A recommendation I did enjoy was that plan allocations should be set at the whole plan level, rather than line-by-line. This means that budget-setting would focus on a person’s support needs and provide a flexible budget (based on assessments), allowing services to go where they provide the most benefit. This all leads to the recommendation that the NDIS adopt a trust-based approach to how people use their budgets. While this sounds excellent, a concern about this new flexible approach is the introduction of ‘Needs Assessors’ who are responsible for setting these wonderful new budgets. Minister Shorten was quick to clarify Needs Assessors are completely different from the ‘Independent Assessors’ floated a couple of years ago, but the job description sounds pretty similar to me. Still, more flexibility is a good thing no matter how you look at it.

The report also suggests that the National Disability Insurance Agency (NDIA) delegate pricing oversight to the Department of Social Services and the Independent Health and Aged Care Pricing Authority (IHACPA). Furthermore, the Review recommended that a new pricing and payment structure moves away from a uniform approach to better account for varying costs, such as supporting individuals with higher levels of complexity, regional differences, staff training and other associated indirect labour expenses. This is significant as the current one-size-fits-all pricing approach fails to allow providers to adapt to individual needs as they change, bringing a lot of promise.

Improved governance

One change that may not impact your plan on a day-to-day basis but will have an impact on the quality of services is the introduction of risk-proportionate regulation. For a variety of reasons, many NDIS providers are choosing to remain unregistered, which means that they are not held to the same quality and safeguarding standards as registered providers, such as MSWA. For a scheme designed to provide funding and services to, at times, vulnerable individuals, having a significant portion of your providers operating without the same rules is cause for concern. The proposed approach would require all providers to be registered and would provide mandatory compliance across all services provided under the scheme. The report also recommends all providers comply with NDIS practice standards, which currently is not the case. This is a win, as compliance is a lot of work for an NDIS provider, but it's also the only way we can ensure the safety of all participants.

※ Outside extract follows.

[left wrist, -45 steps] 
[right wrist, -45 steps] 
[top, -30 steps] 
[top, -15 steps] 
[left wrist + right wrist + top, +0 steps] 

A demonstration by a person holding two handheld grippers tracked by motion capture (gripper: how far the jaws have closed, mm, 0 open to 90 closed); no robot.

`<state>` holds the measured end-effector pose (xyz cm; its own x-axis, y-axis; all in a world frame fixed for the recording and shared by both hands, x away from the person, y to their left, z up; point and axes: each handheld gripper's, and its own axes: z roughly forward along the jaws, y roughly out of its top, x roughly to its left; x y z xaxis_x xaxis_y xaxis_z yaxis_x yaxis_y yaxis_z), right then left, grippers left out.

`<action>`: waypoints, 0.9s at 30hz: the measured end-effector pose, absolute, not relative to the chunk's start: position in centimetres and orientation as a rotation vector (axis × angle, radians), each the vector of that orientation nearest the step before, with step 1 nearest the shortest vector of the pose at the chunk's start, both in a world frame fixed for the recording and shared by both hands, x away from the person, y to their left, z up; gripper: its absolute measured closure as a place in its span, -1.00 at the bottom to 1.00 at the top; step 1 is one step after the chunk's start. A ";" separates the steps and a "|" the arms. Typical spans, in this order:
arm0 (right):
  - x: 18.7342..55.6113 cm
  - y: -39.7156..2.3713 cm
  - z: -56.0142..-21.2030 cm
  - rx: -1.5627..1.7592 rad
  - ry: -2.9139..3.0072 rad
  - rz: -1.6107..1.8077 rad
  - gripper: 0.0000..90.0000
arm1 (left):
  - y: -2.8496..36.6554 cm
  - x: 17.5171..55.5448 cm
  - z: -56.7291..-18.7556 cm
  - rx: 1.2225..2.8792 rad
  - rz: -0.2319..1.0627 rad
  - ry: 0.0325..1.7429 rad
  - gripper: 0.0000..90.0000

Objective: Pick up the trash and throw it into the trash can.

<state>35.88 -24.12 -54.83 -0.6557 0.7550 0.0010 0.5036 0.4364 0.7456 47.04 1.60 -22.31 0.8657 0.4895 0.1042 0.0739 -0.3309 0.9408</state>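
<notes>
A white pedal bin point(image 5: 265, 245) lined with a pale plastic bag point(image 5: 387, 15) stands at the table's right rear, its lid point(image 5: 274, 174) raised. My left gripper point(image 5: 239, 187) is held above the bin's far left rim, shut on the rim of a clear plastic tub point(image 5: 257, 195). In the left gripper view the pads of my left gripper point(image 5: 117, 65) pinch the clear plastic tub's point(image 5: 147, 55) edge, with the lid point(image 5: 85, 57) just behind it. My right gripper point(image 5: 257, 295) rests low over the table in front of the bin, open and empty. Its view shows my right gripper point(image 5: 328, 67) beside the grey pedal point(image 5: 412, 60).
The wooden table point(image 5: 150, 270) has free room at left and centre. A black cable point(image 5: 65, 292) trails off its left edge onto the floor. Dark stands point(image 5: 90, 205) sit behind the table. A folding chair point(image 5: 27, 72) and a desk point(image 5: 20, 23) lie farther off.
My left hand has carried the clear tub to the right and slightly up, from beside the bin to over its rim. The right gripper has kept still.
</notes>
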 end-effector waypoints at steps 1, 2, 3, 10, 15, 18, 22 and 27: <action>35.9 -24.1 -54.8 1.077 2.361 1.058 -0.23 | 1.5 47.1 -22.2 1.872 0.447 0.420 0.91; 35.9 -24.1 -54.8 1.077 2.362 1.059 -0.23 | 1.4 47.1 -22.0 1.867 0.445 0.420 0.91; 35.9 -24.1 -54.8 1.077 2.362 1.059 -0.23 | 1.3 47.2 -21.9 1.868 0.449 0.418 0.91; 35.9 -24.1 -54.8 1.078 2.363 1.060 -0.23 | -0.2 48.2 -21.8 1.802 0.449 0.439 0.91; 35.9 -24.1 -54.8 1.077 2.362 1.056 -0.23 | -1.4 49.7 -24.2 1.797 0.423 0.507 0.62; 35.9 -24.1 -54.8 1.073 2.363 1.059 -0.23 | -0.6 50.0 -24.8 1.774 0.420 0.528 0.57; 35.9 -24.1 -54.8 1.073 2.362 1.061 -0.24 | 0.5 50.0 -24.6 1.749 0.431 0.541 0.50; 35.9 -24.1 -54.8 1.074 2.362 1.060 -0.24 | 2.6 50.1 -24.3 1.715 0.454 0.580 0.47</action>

There are many, many other suggestions across the novel-length report, including government-commissioned Specialist Disability Accommodation (SDA), increases in early support for children outside of the scheme and the creation of a new Disability Intergovernmental Agreement (IGA) aimed at getting governments to work together. Overall, the report has done a great job of looking at all aspects of the disability sector and providing clear suggestions that (in my opinion) would improve things for participants, their families, and providers.

So, what does it all mean?

Well, nothing for now. The recommendations outlined in the review are well thought out, have obviously considered feedback from participants and have the potential to improve the lives of millions of people. But for now, all we’ve got is ‘potential’. The next steps are equally important in getting the Federal, State and Territory Governments to agree to these recommendations, have the NDIA implement them unchanged, find qualified people to fill these important roles, and ensure client outcomes remain the goal while we do all the above. Potential can be a killer; however, potential can also be exciting. For the moment I am excited by this report and the vision of the NDIS it represents.